Stanislav Petrov – an obituary

by Rainer Schopf

He was a great philanthropist and a quiet hero. Presumably he saved the life of all of us and prevented a nuclear catastrophe for the whole world. In the middle of the Cold War during the night of 26 November 1983 Petrov worked as head of the Soviet missile alarm system. Suddenly, all sirens and warning lights indicated that the US had launched a nuclear war and shot nuclear missiles towards the Soviet Union. Petrov kept a clear head and reported false alarms to the supreme commanders five times. It was fortunate that, as an engineer, he helped develop the warning system and wrote the satellite surveillance manual. While keeping his peace out of the way, his inner tension tore in the next 15 minutes of waiting. He felt as if he was being led to his “execution“, he later said in interviews.
Petrov should be right in his heroic deed. It was a false alarm. One could not entrust such a decision about life and death on whole continents to a machine, was his message. Nevertheless, Petrov was reprimanded for an inaccuracy in the night shift‘s protocol. In the West his courage only became known 10 years later, after the fall of the Berlin Wall.
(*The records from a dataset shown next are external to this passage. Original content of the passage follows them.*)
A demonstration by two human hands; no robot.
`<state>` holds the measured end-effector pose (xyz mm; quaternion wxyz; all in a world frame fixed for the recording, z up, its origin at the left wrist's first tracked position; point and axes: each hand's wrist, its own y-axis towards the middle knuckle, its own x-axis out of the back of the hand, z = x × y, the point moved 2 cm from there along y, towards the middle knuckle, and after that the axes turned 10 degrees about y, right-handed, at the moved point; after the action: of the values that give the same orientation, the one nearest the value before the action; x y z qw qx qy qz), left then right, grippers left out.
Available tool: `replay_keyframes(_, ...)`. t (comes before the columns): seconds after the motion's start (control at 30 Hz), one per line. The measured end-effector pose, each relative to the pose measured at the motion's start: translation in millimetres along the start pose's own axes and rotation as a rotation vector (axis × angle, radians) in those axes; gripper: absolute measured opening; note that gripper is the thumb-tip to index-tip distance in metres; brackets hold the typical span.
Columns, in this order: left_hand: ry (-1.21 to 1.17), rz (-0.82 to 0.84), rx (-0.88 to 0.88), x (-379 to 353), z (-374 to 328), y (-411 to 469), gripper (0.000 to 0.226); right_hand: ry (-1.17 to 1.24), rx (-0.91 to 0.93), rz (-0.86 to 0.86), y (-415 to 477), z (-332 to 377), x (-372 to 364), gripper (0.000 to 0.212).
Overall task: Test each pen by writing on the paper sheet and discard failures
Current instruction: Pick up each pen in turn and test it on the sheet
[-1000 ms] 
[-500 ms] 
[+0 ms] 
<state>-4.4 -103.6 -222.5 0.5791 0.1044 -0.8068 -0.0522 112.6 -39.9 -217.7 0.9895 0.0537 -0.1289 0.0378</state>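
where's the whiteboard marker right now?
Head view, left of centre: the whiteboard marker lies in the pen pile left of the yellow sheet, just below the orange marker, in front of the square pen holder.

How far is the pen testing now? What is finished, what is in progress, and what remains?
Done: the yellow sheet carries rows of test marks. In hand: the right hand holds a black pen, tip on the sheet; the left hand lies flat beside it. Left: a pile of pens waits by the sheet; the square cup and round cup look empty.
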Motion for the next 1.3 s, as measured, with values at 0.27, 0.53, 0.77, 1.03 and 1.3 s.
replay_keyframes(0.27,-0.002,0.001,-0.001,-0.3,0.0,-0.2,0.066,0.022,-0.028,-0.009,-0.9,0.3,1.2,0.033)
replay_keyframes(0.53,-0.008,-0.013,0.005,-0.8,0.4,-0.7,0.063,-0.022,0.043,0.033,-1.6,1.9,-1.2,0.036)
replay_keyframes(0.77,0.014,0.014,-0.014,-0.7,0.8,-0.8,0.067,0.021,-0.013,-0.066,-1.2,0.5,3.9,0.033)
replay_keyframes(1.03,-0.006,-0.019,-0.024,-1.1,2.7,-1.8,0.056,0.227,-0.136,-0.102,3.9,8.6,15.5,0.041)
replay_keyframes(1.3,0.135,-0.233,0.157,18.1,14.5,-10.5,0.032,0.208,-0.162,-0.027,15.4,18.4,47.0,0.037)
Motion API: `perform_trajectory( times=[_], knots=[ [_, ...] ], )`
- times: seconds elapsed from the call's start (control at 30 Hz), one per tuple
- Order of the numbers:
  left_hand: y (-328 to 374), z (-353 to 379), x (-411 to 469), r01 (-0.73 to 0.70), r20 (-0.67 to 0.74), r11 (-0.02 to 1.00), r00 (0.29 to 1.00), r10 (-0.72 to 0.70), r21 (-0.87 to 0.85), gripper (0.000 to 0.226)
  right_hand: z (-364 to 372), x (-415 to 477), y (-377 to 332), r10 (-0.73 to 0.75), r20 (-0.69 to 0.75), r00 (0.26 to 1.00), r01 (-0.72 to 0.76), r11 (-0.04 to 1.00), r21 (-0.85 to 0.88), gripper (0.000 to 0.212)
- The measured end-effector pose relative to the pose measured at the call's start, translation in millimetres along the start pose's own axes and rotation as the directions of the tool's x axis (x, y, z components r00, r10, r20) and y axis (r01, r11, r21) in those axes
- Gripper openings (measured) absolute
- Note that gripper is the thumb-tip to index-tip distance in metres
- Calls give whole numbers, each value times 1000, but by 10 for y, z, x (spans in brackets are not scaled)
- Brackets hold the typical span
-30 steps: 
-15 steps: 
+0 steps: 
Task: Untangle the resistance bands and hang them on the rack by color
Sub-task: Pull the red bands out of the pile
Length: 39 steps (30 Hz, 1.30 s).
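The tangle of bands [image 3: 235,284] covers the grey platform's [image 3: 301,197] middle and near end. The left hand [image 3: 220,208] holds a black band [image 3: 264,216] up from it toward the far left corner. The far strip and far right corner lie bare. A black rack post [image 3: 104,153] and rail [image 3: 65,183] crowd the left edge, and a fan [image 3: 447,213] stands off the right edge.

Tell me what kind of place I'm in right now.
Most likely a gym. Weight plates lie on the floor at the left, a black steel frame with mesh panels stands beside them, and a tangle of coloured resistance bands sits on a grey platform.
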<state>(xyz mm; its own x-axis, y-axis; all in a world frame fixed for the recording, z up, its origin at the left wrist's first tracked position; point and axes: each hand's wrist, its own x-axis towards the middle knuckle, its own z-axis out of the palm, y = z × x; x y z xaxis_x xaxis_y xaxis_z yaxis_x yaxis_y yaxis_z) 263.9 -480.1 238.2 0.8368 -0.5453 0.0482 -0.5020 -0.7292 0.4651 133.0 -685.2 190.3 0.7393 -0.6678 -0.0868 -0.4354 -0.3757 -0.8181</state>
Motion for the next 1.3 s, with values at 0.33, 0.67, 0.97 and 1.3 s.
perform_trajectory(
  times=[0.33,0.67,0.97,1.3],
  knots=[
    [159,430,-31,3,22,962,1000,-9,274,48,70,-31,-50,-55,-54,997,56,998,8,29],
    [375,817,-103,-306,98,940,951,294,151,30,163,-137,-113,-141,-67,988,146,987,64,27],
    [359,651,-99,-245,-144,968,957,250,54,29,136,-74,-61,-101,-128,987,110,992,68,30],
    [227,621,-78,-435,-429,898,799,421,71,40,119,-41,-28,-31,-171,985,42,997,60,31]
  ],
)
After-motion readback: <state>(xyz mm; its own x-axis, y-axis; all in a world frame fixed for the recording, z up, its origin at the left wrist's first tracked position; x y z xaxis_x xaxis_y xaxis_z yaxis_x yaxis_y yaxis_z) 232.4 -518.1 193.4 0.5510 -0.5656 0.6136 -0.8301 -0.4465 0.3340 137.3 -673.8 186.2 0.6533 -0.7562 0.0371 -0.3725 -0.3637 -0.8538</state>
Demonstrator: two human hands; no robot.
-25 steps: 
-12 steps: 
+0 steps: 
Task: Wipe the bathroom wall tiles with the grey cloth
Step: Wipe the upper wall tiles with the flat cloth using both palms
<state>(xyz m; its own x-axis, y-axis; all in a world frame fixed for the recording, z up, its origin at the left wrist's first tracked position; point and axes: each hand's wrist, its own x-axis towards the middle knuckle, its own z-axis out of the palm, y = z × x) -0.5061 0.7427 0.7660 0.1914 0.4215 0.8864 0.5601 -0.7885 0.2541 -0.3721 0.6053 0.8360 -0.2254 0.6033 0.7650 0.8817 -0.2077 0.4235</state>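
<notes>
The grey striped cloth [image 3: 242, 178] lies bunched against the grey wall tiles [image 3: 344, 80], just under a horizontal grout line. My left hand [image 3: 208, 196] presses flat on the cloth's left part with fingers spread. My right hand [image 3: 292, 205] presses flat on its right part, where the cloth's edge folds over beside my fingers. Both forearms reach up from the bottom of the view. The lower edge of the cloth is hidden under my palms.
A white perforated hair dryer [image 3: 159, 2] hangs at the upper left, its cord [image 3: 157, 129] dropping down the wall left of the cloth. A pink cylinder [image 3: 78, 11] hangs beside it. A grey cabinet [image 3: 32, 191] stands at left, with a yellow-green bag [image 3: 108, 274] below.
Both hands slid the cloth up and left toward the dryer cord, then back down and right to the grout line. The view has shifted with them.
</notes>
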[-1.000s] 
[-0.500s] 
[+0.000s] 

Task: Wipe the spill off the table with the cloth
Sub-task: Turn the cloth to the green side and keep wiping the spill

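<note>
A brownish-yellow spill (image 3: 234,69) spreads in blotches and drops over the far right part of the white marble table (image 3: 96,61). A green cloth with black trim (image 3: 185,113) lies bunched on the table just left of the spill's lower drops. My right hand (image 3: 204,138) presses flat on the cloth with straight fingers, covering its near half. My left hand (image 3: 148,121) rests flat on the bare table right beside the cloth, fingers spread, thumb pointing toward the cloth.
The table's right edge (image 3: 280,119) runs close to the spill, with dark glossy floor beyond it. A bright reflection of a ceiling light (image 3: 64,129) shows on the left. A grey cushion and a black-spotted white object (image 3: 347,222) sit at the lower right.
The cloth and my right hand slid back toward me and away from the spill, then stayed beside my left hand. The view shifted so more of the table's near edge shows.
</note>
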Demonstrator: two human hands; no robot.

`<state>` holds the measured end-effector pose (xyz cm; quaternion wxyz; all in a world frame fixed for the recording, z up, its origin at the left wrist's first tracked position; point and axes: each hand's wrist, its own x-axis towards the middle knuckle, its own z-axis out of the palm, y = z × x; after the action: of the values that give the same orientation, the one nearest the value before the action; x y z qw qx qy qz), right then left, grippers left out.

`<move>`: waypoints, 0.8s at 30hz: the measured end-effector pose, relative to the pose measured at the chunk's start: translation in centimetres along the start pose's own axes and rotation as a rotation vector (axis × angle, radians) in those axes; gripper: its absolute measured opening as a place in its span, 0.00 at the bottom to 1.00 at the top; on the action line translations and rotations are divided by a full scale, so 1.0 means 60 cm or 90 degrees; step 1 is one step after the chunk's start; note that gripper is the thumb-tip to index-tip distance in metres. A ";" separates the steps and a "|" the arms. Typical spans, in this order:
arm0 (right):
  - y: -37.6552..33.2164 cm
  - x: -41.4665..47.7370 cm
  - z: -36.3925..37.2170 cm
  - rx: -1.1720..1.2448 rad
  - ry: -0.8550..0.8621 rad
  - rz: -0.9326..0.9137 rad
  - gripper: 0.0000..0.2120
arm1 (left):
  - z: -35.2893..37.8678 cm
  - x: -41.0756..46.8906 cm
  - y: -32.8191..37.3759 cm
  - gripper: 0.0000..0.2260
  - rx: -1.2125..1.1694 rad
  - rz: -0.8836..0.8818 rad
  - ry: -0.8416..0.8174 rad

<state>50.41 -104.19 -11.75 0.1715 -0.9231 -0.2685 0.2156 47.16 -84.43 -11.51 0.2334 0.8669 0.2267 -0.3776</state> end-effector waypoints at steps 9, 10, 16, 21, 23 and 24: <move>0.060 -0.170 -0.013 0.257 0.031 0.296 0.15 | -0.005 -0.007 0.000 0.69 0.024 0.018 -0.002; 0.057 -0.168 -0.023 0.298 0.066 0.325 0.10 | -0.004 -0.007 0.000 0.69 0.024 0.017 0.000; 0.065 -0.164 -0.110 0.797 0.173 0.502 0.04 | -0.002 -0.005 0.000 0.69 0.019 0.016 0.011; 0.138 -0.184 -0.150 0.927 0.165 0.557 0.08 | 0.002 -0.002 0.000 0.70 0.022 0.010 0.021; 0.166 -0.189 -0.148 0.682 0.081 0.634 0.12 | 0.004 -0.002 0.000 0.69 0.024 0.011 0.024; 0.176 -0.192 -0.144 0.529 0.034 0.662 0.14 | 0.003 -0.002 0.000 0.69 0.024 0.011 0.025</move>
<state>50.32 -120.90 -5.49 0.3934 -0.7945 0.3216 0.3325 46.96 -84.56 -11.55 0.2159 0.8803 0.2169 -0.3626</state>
He was awarded the World Citizen Award for services to mankind at the United Nations in New York in 2006, received the German Media Prize in 2012 and the Dresden Peace Prize in 2013 (see Current Concerns No 9/2013).
In his last years, Petrov lived in a small apartment building in Fryazino, 70 km from Moscow. His pension was 1,000 rubles. In Moskau you pay 100 rubles for a cup of coffee. His wife had died long since. As it is now known, Stanislav Petrov died on 19 May 2017 and was buried in a circle of his closest family. We have lost a wonderful person.